Following this nearly forty non-profits with 200 members came together to help the Northeast Solidarity helpline to reach out to a wider community of people who remained in the city. To stem the tide of the rush, both the Central and State Governments pitched in to defuse the tension by getting the local police to redress the issues connecting to the fake SMS.
“I have been studying and teaching on Women in Religion and Society in the city for more than twenty-five years but have never witnessed such a chaotic situation involving students and people from north east,” says Ralte. “Sadly, though, the issue has been a festering wound from 2012 onwards although we are trying our best to find the balm to heal it.” She laments that it has been a continuous struggle to find the financial resources to help meet expenses especially to those who require continuous, critical medical care. For example, a victim of gangrape who is now recuperating in a rehab centre requires approximately Rs 25,000 every month. Right now, we rely on public support and donations but those who are not able to pay for their medical treatment have no choice but to go back to their home states where they are confined to their homes only.

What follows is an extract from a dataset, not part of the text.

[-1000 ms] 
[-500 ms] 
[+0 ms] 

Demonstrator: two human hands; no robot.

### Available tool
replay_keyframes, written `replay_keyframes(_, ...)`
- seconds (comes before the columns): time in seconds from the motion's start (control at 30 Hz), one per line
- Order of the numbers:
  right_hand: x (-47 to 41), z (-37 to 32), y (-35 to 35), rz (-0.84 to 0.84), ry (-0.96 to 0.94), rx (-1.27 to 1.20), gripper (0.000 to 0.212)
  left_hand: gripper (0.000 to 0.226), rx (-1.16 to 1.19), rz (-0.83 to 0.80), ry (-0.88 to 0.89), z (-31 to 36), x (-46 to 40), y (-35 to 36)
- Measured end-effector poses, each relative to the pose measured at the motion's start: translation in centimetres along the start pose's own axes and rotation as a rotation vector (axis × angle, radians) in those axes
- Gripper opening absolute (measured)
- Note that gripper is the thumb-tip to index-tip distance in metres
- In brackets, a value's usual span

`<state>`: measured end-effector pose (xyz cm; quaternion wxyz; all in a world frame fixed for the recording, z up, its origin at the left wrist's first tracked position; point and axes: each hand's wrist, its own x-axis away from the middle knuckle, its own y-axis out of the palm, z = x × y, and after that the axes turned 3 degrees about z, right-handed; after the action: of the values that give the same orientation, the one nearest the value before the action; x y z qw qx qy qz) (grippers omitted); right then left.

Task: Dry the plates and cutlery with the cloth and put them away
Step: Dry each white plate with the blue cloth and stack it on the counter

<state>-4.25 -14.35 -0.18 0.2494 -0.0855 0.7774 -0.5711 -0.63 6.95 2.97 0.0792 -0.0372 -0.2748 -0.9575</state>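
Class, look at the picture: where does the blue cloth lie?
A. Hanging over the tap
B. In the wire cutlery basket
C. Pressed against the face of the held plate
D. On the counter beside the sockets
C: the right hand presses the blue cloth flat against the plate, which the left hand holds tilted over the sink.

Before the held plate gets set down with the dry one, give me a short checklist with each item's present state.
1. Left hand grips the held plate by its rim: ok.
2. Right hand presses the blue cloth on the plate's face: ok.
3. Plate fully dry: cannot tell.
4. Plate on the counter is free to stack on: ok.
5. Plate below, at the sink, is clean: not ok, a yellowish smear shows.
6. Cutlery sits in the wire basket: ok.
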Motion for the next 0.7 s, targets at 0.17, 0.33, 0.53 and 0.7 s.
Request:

The Bengaluru helpline sees a silver line in the clouds too when they conduct a vibrant and culturally rich north east festival in Bangalore every year showcasing the beauty, creativity, colours and diversity. The helpline wants to build a youth centre for development where youngsters who are hunting for jobs are given life skill and soft skill training before they take up any jobs. The cost for this project is in the range of Rs 10 crore and Ralte is open to accept any help in fulfilling this worthy project for the youth of north east.
In the national capital New Delhi too, Alana Golmei, has been at the forefront to spread awareness and render help to people from the Northeast through North East Support Centre and Helpline (NESCH).

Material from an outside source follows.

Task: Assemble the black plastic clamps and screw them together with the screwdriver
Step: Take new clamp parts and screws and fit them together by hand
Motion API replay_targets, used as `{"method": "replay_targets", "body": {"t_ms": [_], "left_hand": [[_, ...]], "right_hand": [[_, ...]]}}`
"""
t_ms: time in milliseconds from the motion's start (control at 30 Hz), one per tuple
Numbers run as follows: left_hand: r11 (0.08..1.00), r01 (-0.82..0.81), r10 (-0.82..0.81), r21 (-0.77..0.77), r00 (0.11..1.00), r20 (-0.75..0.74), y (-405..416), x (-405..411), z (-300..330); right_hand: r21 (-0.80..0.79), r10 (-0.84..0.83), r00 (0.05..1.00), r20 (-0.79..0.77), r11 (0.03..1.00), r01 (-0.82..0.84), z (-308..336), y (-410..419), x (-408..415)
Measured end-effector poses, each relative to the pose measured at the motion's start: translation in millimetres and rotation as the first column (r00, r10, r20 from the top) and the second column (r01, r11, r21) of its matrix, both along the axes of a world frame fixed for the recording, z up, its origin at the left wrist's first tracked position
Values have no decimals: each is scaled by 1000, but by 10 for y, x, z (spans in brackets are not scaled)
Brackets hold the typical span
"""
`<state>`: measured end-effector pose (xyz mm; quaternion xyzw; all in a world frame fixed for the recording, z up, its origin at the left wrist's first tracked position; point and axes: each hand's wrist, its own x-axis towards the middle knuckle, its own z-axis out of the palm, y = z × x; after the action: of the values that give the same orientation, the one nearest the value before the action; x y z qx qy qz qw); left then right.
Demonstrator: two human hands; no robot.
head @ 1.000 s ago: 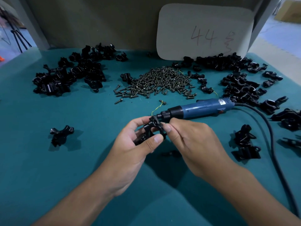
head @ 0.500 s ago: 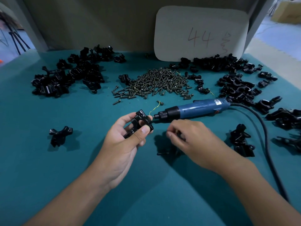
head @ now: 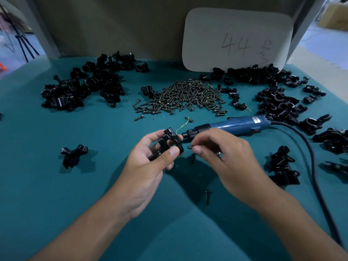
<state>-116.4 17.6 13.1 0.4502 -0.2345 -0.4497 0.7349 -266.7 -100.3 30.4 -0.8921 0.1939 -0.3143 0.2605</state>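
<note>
My left hand (head: 150, 166) grips a black clamp (head: 167, 142); my right hand (head: 224, 159) pinches a small screw (head: 190, 147) just beside it.

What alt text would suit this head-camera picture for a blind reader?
A left hand holds a black clamp while the right hand pinches a screw beside it. A blue screwdriver, a screw pile and clamp parts lie on the teal table.

One electric screwdriver (head: 239, 125) lies at 1 o'clock. One screw heap (head: 185, 97) sits at 12, uncountable. Two loose screws: (head: 207, 197), (head: 189, 119). One card (head: 237, 38). Clamp piles: left (head: 82, 87), right (head: 278, 95), uncountable.
</note>
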Motion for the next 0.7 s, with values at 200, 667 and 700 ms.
{"method": "replay_targets", "body": {"t_ms": [200, 667, 700], "left_hand": [[997, 70, -68, -25, 995, 69, 19, -16, -21], [997, 63, -79, 48, 830, 552, 78, -81, -75], [998, 52, -68, 45, 837, 543, 78, -75, -72]], "right_hand": [[-113, 64, 989, 136, 992, -49, 14, 50, 4], [-80, 32, 952, 305, 997, -8, 29, 119, -1], [-85, 23, 951, 309, 996, 4, 30, 111, -14]]}}
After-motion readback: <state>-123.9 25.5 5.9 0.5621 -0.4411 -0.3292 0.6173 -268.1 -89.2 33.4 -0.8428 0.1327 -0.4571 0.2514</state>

After a 19-year-old Nido Tania from Arunachal Pradesh was thrashed to death in Delhi by local goons on Jan 29, 2014, outreach and awareness programmes across the country, especially where there is a high concentration of people from Northeast, have swelled.
Following Tania’s death, a committee was constituted in Feb 2014 by a retired government bureaucrat MP Bezbaruah to suggest measures to address these concerns. His July 2014 report to the Ministry of Home Affairs had a lengthy title: ‘Report of the Committee Under the Chairmanship of Shri M.P. Bezbaruah To Look into the Concerns of the Peoples of the Northeast Living in Other Parts of the Country’.

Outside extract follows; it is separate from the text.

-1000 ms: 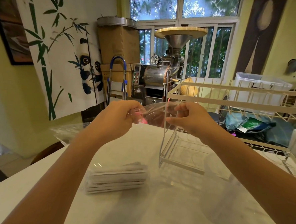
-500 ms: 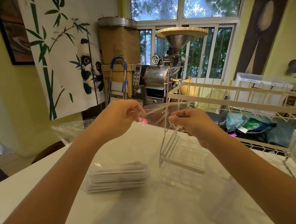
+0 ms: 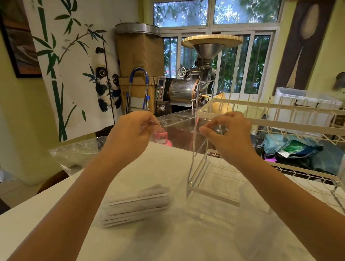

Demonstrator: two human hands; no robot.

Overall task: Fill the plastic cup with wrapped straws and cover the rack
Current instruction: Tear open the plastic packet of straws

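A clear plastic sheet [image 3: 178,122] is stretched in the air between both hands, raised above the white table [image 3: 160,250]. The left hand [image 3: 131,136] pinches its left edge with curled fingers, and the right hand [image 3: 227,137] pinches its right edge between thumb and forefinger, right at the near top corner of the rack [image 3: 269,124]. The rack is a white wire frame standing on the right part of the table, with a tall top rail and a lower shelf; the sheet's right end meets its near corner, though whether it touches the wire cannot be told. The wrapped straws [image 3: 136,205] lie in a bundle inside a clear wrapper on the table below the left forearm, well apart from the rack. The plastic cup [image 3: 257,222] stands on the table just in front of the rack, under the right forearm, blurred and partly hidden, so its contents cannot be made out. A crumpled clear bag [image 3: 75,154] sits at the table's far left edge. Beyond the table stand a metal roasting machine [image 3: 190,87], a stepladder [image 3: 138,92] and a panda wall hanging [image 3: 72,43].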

Bezbaruah’s report, among others, recommended suitable legal/legislative measures, quick action by law enforcement agencies and guidance to the people wherever they are outside their respective regions.
A special police unit in Delhi to help people from the Northeast has registered more than 500 cases of rape, molestation, eve-teasing and harassment at workplace and by landlords in just five years alone. A 2009 study in Delhi reported over seven lakh people from the Northeast live and work in the Delhi capital region. The same study found that almost 10,000 youths get out of Northeast every year for studies and work and a good majority of them have said they face racial discrimination.
With helplines across the country continuing to get calls it is high time that the entire recommendations of the Bezbaruah Committee be implemented in letter and spirit including promulgation of a strong law and amendment of Indian Penal Codes where by such offences will be made cognizable and non-bailable. Including completion of investigation of the cases, by an officer not below the rank of an ACP or SP, related to discrimination of Northeast people within 60 days.
As Bezbaruah noted, the key is to influence the minds of the general populace about the “ethos of Northeast in the psych of the people outside Northeast. This can be achieved by amending school curriculum and university syllabus making study of the region mandatory”. Maybe then the cries of complaints that jam the helplines may see a dip and eventually stop.